Instead, make a new GameObject and attach the Cube1 script to it.


void Start()
{
    // make a new gameobject.
    GameObject gameObject = new GameObject();

    // adding a SpriteRenderer as your `Cube1` will try to access it.
    // -- please also see the bottom note of the answer. --
    gameObject.AddComponent<SpriteRenderer>();

    // attach a Cube1 script to it and store the reference to it in a var. 
    Cube1 cube = gameObject.AddComponent<Cube1>();

    // call the function on that cube.
    cube.Rectangle();
}

Sidenote, if you don't make an object in the scene that holds the ClockController, it won't execute the Start() method.

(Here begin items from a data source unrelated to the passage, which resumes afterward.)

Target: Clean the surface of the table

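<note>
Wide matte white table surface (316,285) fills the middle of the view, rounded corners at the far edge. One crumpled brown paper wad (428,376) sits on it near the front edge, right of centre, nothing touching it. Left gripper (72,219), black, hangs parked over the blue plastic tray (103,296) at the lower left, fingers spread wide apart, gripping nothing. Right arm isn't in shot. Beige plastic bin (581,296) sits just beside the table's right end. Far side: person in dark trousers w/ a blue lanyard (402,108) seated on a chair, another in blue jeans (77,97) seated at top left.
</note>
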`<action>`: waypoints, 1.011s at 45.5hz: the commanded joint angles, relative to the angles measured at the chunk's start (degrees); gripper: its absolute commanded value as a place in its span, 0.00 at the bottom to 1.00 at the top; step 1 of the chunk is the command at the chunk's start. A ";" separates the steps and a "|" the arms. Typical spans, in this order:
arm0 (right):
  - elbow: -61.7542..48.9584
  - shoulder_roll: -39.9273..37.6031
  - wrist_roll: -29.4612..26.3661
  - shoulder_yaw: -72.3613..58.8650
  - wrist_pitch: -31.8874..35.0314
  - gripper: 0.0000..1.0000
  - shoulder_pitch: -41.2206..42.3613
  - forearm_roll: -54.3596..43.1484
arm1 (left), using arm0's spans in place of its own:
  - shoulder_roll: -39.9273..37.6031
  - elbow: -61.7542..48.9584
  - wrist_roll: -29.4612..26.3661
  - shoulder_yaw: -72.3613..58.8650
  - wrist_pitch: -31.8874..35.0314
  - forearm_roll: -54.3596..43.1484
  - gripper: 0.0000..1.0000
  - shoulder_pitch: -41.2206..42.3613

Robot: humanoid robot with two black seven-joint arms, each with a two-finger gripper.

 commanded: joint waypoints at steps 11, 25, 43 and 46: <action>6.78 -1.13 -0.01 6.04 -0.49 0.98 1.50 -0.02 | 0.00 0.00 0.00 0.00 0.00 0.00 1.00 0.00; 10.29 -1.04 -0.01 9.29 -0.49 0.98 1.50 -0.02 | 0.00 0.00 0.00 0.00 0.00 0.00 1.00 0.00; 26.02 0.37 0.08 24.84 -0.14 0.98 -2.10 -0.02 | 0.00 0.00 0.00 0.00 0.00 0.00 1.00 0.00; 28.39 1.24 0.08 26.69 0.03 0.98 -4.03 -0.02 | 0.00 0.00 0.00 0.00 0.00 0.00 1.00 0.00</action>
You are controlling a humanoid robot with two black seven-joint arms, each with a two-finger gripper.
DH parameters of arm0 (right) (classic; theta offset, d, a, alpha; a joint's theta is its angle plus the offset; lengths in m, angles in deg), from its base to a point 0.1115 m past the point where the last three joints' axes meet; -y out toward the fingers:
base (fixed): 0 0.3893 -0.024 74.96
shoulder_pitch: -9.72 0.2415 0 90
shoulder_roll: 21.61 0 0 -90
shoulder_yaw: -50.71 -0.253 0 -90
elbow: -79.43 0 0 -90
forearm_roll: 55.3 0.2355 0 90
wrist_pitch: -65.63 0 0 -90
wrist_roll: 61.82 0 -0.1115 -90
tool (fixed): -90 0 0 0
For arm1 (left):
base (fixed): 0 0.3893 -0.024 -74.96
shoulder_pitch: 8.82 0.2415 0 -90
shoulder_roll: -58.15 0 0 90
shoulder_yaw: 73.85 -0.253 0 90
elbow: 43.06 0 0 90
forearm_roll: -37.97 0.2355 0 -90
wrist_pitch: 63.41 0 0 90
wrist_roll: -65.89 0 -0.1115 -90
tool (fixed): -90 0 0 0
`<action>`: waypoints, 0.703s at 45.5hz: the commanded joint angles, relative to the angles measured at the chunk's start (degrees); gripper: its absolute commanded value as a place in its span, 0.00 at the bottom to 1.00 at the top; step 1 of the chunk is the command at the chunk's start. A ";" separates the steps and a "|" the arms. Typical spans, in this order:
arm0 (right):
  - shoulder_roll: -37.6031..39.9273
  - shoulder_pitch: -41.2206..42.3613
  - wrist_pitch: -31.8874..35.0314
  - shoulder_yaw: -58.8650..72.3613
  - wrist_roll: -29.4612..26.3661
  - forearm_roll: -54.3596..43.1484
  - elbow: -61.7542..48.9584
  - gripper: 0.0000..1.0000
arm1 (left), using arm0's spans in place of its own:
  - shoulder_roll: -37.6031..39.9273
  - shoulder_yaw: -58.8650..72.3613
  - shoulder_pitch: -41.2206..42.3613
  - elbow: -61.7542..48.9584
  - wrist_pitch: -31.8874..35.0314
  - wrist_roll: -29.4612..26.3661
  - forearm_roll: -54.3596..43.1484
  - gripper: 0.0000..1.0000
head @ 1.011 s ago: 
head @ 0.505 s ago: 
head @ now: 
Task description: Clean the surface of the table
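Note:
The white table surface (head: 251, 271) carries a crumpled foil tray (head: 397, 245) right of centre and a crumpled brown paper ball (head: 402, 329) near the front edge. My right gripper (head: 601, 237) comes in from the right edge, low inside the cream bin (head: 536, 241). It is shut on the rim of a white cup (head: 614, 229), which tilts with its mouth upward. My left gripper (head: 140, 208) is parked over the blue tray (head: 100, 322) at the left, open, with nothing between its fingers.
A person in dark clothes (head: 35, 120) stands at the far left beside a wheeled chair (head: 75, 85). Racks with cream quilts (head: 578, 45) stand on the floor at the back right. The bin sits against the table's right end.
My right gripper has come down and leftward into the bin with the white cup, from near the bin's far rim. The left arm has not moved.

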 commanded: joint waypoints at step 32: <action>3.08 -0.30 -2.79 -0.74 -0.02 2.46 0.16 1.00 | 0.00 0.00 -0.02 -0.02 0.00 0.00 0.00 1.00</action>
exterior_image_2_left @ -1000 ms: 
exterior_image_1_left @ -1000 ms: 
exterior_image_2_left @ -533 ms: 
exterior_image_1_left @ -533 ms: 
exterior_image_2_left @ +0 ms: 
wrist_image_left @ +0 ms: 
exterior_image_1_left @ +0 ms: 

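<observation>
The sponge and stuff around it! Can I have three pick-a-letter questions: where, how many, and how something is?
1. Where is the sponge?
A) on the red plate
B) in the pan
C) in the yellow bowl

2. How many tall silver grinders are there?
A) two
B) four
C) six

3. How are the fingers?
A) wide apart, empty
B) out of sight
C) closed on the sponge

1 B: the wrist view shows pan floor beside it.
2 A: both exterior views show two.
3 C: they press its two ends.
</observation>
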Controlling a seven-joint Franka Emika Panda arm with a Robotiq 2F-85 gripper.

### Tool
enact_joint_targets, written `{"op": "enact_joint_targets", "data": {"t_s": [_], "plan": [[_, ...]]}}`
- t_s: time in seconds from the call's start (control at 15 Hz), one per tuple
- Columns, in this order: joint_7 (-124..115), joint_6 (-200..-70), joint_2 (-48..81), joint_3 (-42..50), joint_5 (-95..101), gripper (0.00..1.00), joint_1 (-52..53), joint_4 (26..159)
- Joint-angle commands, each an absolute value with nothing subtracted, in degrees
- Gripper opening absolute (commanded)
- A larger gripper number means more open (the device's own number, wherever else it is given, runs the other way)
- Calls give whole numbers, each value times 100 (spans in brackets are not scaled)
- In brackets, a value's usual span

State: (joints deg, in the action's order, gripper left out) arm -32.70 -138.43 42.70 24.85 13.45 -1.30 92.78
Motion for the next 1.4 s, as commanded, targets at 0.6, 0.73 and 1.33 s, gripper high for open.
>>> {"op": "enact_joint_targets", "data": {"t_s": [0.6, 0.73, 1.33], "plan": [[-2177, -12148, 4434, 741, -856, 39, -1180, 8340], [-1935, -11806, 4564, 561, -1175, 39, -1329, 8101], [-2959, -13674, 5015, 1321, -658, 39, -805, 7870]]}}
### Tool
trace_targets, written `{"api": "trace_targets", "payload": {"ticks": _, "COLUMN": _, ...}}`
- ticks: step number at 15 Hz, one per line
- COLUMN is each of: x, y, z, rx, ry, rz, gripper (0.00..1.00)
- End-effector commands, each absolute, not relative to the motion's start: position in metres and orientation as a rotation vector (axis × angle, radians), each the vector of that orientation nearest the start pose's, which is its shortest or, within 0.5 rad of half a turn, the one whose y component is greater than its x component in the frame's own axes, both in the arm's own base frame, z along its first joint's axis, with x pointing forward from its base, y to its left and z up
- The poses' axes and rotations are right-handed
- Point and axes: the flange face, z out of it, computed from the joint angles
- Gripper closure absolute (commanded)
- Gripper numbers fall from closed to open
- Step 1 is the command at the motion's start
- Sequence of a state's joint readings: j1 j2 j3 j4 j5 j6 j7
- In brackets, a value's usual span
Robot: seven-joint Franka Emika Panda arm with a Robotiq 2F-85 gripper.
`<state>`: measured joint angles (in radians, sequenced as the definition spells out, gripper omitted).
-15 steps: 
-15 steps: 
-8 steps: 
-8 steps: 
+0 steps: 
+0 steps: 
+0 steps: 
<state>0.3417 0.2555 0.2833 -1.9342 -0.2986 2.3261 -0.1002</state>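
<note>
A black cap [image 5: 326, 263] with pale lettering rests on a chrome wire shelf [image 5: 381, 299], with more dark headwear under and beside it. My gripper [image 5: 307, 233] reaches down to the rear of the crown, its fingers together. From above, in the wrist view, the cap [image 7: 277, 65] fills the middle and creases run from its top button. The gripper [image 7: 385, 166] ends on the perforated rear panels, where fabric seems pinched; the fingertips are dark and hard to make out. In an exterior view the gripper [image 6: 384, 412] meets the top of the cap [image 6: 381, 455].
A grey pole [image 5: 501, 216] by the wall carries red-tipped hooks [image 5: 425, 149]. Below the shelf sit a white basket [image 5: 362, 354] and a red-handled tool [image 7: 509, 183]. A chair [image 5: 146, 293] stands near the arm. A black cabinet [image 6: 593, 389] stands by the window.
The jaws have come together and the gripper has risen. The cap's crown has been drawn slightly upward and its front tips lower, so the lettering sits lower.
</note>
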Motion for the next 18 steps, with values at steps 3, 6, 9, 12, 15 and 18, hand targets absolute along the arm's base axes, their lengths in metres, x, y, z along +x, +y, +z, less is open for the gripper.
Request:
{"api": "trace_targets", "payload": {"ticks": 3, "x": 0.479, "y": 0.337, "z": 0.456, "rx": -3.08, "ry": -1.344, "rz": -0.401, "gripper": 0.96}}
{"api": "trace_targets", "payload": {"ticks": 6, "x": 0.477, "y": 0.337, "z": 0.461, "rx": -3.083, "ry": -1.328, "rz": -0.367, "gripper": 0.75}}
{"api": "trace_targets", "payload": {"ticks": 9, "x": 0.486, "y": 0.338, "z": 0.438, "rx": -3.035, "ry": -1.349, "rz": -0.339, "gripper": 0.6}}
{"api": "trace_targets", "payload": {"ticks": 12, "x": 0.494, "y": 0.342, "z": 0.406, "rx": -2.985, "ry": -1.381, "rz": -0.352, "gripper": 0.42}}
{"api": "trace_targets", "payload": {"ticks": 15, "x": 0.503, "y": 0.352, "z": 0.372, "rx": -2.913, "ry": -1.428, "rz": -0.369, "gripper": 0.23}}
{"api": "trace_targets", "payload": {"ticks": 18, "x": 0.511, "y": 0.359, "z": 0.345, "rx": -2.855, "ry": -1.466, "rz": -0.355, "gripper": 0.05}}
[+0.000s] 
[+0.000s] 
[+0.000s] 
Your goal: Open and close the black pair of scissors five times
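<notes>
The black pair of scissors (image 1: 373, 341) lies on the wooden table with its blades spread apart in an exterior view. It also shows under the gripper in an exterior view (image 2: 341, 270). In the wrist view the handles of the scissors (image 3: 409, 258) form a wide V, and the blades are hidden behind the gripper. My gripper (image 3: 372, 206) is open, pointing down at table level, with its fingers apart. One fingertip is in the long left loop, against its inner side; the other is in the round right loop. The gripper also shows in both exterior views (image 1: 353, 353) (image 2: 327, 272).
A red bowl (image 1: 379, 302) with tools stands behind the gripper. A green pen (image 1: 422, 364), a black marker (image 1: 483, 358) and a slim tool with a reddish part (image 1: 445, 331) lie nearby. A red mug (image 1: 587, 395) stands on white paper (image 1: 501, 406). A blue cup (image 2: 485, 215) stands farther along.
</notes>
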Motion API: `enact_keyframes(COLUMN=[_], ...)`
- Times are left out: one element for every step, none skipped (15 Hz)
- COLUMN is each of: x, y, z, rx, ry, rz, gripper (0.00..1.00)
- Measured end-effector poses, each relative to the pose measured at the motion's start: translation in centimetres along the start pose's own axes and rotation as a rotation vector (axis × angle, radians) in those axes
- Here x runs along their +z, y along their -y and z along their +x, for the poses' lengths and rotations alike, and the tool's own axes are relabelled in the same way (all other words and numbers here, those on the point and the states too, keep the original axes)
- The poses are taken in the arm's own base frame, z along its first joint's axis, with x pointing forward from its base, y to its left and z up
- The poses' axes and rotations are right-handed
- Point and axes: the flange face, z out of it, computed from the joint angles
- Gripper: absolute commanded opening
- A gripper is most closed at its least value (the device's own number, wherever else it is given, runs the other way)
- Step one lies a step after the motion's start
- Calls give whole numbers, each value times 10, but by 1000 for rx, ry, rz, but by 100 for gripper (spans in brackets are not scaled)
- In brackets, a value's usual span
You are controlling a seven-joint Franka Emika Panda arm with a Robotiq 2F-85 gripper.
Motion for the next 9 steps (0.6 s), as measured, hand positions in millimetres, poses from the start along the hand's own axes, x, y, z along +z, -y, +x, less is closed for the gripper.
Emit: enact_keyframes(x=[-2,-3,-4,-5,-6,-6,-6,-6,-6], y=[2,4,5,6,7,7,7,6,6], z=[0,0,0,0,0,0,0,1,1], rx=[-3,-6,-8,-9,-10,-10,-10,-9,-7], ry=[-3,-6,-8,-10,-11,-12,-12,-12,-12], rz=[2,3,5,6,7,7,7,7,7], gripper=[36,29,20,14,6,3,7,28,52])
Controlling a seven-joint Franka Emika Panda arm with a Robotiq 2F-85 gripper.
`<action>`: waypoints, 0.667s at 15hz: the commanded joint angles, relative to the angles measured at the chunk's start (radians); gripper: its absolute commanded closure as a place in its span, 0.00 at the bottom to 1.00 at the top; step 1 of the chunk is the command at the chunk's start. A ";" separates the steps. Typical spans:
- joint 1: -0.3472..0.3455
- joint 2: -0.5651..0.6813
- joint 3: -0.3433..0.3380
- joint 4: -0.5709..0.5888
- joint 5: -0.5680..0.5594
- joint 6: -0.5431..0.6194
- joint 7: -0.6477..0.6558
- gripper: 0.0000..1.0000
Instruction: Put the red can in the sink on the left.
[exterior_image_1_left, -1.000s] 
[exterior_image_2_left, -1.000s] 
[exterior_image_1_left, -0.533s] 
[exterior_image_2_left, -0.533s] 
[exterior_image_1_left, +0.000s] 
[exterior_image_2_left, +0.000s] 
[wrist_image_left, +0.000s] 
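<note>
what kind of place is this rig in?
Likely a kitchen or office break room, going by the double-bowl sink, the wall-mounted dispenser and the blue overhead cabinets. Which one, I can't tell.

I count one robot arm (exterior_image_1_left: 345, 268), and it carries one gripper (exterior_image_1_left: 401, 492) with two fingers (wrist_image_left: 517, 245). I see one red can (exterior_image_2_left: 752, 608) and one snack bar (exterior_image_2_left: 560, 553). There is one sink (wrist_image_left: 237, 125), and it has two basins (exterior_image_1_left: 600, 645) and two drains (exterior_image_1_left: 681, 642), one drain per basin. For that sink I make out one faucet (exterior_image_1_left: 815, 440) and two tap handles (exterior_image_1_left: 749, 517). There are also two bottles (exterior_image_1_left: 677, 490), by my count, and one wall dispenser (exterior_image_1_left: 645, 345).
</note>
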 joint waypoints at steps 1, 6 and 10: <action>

When you already have an existing GameObject (instead of making a new one) that has a script you want to access, you can use gameObject.GetComponent<Cube1>() , store it in a variable (if necessary) and access it that way. You just need to get that specific GameObject to begin with.


Extra info on component dependencies:

As pointed out by @DMGregory, cube.Rectangle() will try to find/access a SpriteRenderer on the cube object, which would have to be added first. You could add [RequireComponent(typeof(SpriteRenderer))] which means that whenever you add a Cube1 script to a GameObject, the required component is added aswell if it is not already there.

I'd suggest to take a look at the docs: https://docs.unity3d.com/ScriptReference/RequireComponent.html

Alternatives would probably be making sure in your Cube1 script that at some point a SpriteRenderer is attached, but that's all going off-topic I think.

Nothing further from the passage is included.